Available data:

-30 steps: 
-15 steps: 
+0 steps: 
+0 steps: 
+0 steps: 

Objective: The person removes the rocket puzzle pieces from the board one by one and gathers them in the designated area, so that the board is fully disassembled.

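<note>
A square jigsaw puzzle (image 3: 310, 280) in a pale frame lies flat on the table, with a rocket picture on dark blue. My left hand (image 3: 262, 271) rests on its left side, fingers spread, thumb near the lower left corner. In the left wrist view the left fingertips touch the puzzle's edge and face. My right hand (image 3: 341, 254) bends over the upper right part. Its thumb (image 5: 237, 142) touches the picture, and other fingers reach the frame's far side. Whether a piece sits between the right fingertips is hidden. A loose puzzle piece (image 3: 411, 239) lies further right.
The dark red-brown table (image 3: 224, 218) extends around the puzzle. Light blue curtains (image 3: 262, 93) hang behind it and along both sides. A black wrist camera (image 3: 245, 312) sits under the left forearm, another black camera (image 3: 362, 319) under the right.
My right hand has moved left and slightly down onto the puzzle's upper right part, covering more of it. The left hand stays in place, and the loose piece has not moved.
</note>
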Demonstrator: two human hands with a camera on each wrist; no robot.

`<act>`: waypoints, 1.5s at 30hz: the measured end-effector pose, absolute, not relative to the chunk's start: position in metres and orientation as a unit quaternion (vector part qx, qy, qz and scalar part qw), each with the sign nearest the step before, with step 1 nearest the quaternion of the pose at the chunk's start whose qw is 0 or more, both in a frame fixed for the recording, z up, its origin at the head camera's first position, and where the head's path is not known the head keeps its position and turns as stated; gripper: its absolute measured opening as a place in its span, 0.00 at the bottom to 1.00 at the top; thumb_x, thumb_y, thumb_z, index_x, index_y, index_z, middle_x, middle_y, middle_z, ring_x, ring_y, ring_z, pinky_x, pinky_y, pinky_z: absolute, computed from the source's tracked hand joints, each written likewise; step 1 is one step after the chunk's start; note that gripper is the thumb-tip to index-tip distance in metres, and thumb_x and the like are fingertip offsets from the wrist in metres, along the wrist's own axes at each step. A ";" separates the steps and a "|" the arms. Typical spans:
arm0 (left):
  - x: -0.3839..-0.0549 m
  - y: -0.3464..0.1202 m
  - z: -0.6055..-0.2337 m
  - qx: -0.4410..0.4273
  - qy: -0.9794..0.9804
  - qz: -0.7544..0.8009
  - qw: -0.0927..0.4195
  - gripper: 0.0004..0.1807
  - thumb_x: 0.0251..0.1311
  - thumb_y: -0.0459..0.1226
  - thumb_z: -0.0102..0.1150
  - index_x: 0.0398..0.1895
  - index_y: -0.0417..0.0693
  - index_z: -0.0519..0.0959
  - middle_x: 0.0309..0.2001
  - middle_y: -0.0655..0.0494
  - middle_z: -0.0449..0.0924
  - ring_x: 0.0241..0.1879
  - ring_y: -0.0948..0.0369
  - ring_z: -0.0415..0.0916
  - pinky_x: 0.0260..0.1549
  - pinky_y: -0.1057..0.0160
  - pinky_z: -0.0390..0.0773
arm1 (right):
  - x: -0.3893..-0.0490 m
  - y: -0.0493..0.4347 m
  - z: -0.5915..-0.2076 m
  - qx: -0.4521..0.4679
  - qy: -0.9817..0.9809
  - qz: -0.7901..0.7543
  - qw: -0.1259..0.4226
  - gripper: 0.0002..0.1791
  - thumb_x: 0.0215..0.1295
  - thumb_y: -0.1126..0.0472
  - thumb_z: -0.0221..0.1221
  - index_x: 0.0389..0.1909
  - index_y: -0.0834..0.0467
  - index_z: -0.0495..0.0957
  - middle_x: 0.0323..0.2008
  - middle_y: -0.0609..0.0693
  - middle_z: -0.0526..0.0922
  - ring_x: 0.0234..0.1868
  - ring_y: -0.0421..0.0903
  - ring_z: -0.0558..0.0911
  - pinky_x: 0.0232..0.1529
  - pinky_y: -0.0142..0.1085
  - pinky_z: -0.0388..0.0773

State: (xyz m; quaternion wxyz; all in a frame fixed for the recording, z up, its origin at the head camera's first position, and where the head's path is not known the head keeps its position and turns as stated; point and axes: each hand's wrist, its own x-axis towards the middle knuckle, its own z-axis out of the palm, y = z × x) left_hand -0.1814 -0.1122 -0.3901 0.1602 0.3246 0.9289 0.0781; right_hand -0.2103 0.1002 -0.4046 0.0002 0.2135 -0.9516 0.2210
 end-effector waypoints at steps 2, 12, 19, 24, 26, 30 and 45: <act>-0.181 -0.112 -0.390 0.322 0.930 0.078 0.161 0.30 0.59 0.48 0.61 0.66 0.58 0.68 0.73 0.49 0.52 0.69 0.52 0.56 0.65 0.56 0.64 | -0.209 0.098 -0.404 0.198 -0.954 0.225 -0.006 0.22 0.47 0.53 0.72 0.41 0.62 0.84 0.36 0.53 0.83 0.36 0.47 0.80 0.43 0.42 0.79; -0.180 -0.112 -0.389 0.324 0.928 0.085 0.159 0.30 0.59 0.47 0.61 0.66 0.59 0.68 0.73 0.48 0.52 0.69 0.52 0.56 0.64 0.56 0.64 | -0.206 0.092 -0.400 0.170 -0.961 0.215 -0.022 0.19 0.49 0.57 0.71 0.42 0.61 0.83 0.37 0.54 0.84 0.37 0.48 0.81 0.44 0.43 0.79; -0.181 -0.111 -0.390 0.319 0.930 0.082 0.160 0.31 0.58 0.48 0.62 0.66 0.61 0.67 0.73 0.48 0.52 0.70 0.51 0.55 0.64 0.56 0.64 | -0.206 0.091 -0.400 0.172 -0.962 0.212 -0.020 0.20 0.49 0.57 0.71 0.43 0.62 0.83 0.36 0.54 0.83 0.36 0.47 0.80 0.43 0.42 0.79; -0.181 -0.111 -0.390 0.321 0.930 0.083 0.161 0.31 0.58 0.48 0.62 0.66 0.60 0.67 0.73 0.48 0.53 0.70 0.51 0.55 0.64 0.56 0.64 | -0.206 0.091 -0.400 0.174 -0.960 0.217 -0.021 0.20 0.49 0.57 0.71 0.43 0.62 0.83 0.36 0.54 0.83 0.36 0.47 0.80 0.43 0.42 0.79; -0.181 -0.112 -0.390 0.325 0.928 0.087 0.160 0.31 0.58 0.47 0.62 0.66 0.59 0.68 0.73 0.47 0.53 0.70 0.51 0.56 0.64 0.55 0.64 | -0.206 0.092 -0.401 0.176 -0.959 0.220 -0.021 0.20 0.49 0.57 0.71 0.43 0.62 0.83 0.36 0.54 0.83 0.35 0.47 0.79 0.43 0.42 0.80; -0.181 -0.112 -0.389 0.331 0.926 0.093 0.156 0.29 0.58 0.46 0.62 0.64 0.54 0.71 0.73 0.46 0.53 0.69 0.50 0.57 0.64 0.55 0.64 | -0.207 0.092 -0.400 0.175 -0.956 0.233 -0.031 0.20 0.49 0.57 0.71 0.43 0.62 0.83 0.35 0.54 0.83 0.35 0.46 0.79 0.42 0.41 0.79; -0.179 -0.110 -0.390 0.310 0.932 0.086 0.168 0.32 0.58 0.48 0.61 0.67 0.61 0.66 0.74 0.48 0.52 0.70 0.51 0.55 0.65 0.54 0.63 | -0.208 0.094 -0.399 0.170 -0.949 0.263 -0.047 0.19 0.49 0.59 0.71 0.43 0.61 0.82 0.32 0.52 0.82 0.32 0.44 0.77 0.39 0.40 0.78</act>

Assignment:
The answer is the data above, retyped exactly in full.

Exercise output:
-30 steps: 
-15 steps: 
+0 steps: 
+0 steps: 
+0 steps: 

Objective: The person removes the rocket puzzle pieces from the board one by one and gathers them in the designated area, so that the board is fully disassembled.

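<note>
A square jigsaw puzzle (image 3: 310, 280) in a pale frame lies flat on the table, with a rocket picture on dark blue. My left hand (image 3: 262, 271) rests on its left side, fingers spread, thumb near the lower left corner. In the left wrist view the left fingertips touch the puzzle's edge and face. My right hand (image 3: 341, 254) bends over the upper right part. Its thumb (image 5: 237, 142) touches the picture, and other fingers reach the frame's far side. Whether a piece sits between the right fingertips is hidden. A loose puzzle piece (image 3: 411, 239) lies further right.
The dark red-brown table (image 3: 224, 218) extends around the puzzle. Light blue curtains (image 3: 262, 93) hang behind it and along both sides. A black wrist camera (image 3: 245, 312) sits under the left forearm, another black camera (image 3: 362, 319) under the right.
My right hand has moved left and slightly down onto the puzzle's upper right part, covering more of it. The left hand stays in place, and the loose piece has not moved.
</note>
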Demonstrator: two human hands with a camera on each wrist; no robot.

`<act>`: waypoints, 1.5s at 30hz: the measured end-effector pose, absolute, not relative to the chunk's start: position in metres and orientation as a unit quaternion (vector part qx, qy, qz and scalar part qw), each with the sign nearest the step before, with step 1 nearest the quaternion of the pose at the chunk's start whose qw is 0 or more, both in a frame fixed for the recording, z up, its origin at the head camera's first position, and where the head's path is not known the head keeps its position and turns as stated; gripper: its absolute measured opening as a place in its span, 0.00 at the bottom to 1.00 at the top; thumb_x, thumb_y, thumb_z, index_x, index_y, index_z, middle_x, middle_y, middle_z, ring_x, ring_y, ring_z, pinky_x, pinky_y, pinky_z: absolute, computed from the source's tracked hand joints, each written likewise; step 1 is one step after the chunk's start; note that gripper is the thumb-tip to index-tip distance in metres, and thumb_x and the like are fingertip offsets from the wrist in metres, along the wrist's own axes at each step. A ";" separates the steps and a "|" the arms. Typical spans:
arm0 (left):
  - x: -0.3839..-0.0549 m
  - y: -0.3464..0.1202 m
  - z: -0.6055..-0.2337 m
  - qx: -0.4410..0.4273
  - qy: -0.9794..0.9804
  - qz: -0.7544..0.8009
  - qw: -0.0927..0.4195
  - gripper: 0.0004..0.1807
  - thumb_x: 0.0251..0.1311
  - thumb_y: -0.0459..0.1226
  - thumb_z: -0.0102..0.1150
  - index_x: 0.0398..0.1895
  - index_y: -0.0417..0.0693
  - index_z: -0.0519..0.0959
  - middle_x: 0.0309..0.2001
  - middle_y: -0.0655..0.0494
  - middle_z: -0.0449..0.0924
  - ring_x: 0.0241..0.1879
  - ring_y: -0.0948..0.0369
  - ring_z: -0.0415..0.0916
  - pinky_x: 0.0260..0.1549
  - pinky_y: -0.1057..0.0160
  - pinky_z: -0.0390..0.0773
arm1 (right):
  - x: -0.3893..-0.0490 m
  - y: -0.0493..0.4347 m
  - z: -0.5915..-0.2076 m
  - qx: -0.4521..0.4679
  - qy: -0.9817..0.9809
  - qz: -0.7901..0.7543
  - qw: -0.1259..0.4226
  - gripper: 0.0002..0.1791
  - thumb_x: 0.0215..0.1295
  - thumb_y: -0.1126..0.0472
  - thumb_z: -0.0221..0.1221
  - index_x: 0.0389..0.1909
  - index_y: -0.0834..0.0467
  - index_z: -0.0495..0.0957
  - middle_x: 0.0323..0.2008
  - middle_y: -0.0609..0.0693
  - middle_z: -0.0526..0.0922
  - ring_x: 0.0234..0.1868
  - ring_y: -0.0421..0.0903
  - ring_z: -0.0558..0.0911
  - pinky_x: 0.0232..0.1529
  - pinky_y: -0.0142..0.1085
  - pinky_z: -0.0388..0.0773

State: (xyz m; quaternion wxyz; all in a frame fixed for the recording, z up, its origin at the head camera's first position, and where the head's path is not known the head keeps its position and turns as stated; point and axes: each hand's wrist, its own x-axis towards the middle knuckle, its own z-axis out of the palm, y = z × x) left_hand -0.1814 -0.1122 -0.3901 0.1602 0.3246 0.9289 0.0781; right_hand -0.2103 0.1002 -0.4046 0.0002 0.2135 -0.9516 0.2210
 end-effector waypoints at steps 2, 12, 19, 24, 26, 30 and 45: <act>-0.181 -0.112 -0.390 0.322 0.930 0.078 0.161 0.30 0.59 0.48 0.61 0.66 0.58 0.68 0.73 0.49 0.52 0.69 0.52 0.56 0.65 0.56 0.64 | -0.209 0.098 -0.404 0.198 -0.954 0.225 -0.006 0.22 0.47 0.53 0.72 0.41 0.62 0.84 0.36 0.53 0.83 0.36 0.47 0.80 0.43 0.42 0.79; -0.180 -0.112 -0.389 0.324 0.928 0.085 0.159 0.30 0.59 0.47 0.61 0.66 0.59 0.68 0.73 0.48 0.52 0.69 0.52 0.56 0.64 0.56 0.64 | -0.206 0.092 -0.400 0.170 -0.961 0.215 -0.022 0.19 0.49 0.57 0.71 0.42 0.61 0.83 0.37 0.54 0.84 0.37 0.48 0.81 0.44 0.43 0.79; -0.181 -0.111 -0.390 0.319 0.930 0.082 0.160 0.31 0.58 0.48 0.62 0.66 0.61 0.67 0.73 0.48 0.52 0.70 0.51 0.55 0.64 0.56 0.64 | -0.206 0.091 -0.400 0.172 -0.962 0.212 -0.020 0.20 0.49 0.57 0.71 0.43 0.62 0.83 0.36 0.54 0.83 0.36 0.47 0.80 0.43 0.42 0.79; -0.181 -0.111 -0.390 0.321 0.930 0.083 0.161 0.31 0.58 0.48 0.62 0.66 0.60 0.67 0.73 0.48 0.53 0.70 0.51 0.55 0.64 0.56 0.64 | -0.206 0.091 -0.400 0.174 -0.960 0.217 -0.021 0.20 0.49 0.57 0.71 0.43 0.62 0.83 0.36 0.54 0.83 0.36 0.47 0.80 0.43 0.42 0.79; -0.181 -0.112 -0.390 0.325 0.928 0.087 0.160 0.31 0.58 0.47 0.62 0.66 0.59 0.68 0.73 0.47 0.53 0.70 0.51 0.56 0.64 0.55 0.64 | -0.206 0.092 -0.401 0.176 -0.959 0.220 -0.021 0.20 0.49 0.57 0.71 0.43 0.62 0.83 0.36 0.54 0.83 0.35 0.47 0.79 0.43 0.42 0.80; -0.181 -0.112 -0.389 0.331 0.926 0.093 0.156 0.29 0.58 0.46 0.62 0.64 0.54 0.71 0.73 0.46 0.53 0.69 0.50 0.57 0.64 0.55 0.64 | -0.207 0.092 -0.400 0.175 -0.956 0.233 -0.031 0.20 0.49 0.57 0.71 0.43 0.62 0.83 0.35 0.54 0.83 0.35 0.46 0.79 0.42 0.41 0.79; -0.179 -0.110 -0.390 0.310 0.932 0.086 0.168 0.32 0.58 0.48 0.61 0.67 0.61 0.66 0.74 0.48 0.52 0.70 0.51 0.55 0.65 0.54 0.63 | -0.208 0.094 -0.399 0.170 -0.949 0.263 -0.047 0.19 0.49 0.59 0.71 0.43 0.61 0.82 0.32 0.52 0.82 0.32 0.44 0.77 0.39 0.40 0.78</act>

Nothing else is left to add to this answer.